Although three-dimensional (3D) printing is now possible using relatively small and low-cost machines, it is still a fairly slow process. This is because 3D printers require a series of steps to cure, replenish, and reposition themselves for each additive cycle. Tumbleston et al. devised a process to effectively grow solid structures out of a liquid bath. The key to the process is the creation of an oxygen-containing “dead zone” between the solid part and the liquid precursor where solidification cannot occur. The precursor liquid is then renewed by the upward movement of the growing solid part. This approach made structures tens of centimeters in size that could contain features with a resolution below 100 µm.

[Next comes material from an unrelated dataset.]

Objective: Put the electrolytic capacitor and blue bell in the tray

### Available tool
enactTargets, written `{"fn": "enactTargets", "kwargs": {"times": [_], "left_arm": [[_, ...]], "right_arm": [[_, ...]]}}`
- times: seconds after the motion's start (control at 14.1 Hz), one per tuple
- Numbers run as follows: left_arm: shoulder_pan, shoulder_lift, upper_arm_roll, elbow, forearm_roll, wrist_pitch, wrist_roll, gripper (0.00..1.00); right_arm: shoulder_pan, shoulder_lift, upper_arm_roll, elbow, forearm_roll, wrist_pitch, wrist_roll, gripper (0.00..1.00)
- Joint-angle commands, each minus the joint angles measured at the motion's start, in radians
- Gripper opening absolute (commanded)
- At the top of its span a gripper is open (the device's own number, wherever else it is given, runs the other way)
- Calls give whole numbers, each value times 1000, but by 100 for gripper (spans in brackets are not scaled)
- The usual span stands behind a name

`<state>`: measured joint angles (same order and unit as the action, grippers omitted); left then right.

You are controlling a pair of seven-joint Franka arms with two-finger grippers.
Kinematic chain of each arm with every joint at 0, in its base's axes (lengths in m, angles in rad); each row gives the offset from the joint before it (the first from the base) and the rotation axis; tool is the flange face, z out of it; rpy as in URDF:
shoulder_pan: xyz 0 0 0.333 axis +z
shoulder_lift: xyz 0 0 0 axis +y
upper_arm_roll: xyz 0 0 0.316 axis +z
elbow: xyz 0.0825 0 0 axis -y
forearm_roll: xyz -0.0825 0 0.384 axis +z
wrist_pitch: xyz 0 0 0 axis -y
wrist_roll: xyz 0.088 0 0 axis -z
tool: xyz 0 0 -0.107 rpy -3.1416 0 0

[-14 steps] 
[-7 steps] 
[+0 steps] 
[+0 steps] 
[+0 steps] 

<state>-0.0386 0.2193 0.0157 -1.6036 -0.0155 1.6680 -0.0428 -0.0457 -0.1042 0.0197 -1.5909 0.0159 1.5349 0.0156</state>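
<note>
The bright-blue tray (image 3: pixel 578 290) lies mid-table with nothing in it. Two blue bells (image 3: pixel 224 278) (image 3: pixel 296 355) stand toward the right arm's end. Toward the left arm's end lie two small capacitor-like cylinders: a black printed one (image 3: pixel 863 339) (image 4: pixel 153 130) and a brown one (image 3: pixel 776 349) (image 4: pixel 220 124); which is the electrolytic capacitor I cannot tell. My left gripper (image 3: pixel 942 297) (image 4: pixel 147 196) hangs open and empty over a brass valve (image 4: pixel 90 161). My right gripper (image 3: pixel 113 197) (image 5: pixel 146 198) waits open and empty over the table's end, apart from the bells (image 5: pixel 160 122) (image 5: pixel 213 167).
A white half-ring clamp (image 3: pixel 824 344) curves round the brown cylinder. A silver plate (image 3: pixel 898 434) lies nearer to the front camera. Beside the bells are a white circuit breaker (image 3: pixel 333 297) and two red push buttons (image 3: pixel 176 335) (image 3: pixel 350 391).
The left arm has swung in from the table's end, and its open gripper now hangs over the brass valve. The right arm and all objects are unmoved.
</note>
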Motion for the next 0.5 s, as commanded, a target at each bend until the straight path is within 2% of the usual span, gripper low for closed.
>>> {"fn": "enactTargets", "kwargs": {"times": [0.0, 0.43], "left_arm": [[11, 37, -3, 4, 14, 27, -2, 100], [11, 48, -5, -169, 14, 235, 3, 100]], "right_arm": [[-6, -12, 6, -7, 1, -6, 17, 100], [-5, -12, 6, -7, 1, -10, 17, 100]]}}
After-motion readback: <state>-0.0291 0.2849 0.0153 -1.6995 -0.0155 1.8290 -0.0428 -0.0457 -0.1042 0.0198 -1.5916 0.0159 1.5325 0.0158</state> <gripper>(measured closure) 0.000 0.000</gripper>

Science, this issue p. 1349

Abstract

Additive manufacturing processes such as 3D printing use time-consuming, stepwise layer-by-layer approaches to object fabrication. We demonstrate the continuous generation of monolithic polymeric parts up to tens of centimeters in size with feature resolution below 100 micrometers. Continuous liquid interface production is achieved with an oxygen-permeable window below the ultraviolet image projection plane, which creates a “dead zone” (persistent liquid interface) where photopolymerization is inhibited between the window and the polymerizing part. We delineate critical control parameters and show that complex solid parts can be drawn out of the resin at rates of hundreds of millimeters per hour. These print speeds allow parts to be produced in minutes instead of hours.